To solve an inequality challenge for positive real numbers, you must first understand the given inequality and the set of positive real numbers. Then, you can use various methods such as algebraic manipulation, graphing, or using calculus techniques to find the minimum and maximum values that satisfy the inequality.
The inequality challenge for positive real numbers is important as it tests a person's ability to think critically and creatively to solve a mathematical problem. It also has practical applications in fields such as economics and finance, where finding the minimum and maximum values of a set of positive real numbers can help make informed decisions.

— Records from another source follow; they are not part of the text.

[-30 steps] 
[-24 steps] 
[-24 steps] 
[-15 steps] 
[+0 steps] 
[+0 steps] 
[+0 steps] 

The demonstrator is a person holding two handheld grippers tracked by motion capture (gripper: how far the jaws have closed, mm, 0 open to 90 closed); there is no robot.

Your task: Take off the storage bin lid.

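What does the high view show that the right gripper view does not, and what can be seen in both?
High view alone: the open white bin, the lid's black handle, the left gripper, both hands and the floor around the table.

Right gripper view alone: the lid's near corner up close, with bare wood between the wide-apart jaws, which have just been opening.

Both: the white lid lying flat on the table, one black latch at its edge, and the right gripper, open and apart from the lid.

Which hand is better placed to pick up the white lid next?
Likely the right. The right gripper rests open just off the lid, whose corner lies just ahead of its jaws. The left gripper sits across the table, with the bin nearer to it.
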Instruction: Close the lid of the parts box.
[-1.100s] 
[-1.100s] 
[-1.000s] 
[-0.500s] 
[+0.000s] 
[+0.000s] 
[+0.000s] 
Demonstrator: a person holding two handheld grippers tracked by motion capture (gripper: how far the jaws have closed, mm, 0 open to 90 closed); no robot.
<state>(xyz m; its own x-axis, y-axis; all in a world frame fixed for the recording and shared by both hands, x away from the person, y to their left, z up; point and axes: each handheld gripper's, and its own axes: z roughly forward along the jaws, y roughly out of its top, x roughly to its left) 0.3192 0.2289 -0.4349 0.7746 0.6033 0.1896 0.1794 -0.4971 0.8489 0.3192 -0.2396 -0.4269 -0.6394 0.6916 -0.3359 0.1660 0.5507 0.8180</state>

Some strategies for solving an inequality challenge for positive real numbers include understanding the properties of inequalities, using trial and error, and breaking down the problem into smaller parts. Additionally, using graphical representations or utilizing mathematical software can also be helpful in finding solutions.
Yes, some tips for approaching an inequality challenge for positive real numbers include carefully reading and understanding the given problem, identifying any patterns or relationships between the numbers, and using multiple methods to solve the challenge. It is also important to check your solutions and make sure they satisfy the given inequality.